Мишель Зевако - Коррида
– Сопротивление бесполезно, моя милая голубка. На сей раз я держу тебя крепко, и тебе больше не вырваться.
Жиральда подняла глаза – в них читалось отчаяние, которое, казалось, разжалобило бы и камень; она вгляделась в того, кто так грубо и издевательски говорил с ней, и узнала Центуриона. Она почувствовала, что погибла, тем более что вокруг она видела тех самых кавалеров с повадками наемных убийц, что так галантно вытолкнули ее в первые ряды толпы; приведя ее сюда и отдав в руки дона Христофора, эти негодяи, громко смеясь и отпуская грязные шуточки по ее адресу, садились на лошадей, давно застоявшихся тут в ожидании них.

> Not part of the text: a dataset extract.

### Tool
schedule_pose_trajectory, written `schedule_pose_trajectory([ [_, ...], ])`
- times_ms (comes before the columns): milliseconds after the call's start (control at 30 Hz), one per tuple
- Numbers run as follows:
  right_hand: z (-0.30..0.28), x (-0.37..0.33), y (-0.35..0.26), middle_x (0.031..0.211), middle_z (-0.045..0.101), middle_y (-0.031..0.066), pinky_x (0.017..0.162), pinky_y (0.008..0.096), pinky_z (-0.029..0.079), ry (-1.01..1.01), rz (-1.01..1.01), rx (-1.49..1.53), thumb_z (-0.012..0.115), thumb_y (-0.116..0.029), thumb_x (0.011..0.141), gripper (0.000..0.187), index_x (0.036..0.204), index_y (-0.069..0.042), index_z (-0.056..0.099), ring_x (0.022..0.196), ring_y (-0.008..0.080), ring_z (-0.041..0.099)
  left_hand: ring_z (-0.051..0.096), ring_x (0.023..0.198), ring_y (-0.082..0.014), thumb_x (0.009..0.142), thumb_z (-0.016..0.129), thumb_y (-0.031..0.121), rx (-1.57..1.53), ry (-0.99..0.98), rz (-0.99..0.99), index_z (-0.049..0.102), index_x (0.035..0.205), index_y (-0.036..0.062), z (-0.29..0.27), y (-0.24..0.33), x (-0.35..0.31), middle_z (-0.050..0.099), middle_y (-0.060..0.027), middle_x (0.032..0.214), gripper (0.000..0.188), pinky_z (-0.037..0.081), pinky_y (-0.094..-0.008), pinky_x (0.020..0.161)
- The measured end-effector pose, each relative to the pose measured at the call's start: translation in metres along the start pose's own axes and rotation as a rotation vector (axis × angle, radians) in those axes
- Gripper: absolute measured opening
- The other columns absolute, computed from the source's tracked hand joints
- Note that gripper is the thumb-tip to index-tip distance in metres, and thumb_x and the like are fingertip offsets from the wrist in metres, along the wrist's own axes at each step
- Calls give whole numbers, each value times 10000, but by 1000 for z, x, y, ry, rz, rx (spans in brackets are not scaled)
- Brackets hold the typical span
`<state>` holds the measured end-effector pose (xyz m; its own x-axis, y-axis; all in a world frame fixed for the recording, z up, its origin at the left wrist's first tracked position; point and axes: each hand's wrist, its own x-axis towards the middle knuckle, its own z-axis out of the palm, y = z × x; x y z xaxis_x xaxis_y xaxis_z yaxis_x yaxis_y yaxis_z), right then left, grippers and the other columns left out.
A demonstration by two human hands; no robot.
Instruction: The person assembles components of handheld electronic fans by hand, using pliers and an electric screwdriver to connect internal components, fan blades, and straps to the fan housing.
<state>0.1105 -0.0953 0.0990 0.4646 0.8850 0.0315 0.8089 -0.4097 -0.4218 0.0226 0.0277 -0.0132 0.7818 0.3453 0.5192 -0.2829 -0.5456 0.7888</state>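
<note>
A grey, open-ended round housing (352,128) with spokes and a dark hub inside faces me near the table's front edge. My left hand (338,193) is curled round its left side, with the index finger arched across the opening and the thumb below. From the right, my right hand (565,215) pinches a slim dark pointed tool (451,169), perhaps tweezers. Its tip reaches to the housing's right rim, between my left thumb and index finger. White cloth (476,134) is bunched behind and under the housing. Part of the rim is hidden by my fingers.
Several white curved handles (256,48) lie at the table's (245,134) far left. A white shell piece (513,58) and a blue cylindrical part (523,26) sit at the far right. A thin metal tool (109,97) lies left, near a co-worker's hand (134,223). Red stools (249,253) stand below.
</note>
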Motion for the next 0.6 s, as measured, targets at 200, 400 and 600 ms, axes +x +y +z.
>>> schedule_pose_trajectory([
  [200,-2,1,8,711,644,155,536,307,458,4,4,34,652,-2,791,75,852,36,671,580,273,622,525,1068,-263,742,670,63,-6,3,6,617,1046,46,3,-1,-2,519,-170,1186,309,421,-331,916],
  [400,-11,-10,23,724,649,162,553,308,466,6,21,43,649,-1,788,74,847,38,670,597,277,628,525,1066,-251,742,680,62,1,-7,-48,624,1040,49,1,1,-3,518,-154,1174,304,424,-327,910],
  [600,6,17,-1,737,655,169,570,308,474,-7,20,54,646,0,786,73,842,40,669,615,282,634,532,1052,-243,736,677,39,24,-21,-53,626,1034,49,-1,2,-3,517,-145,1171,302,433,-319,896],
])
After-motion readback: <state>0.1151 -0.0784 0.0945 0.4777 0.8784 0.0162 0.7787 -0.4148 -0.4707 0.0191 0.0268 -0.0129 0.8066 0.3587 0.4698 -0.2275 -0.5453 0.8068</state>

Итак, она оказалась в ловушке, куда ее заманили их с Тореро общие враги; весь ужас ее положения предстал перед ней, и она задалась вопросом, – увы, слишком поздно! – как же могла она быть до такой степени слепой и ничего не заподозрить при виде этих мерзавцев, от которых на целую милю разило преступлением?
Правда, тогда она вся отдалась радости, следя за триумфом своего горячо любимого Сезара, и ей даже в голову не приходило смотреть на окружающих; одному Богу было ведомо, как она жалела об этом сейчас!
И тогда, подобно бедной раненой птичке, которая складывает крылышки и, дрожа, замирает, крепко и грубо сжатая пальцами птицелова, Жиральда, трепеща от отвращения и ужаса, закрыла глаза и лишилась чувств.
Увидев, что она бледна и неподвижна, Центурион все понял, и, глядя на ее безжизненное тело, на ее повисшие, словно плети, руки, он усмехнулся цинично и удовлетворенно:
– Наша красотка потеряла сознание. Тем лучше! Это значительно облегчает мою задачу.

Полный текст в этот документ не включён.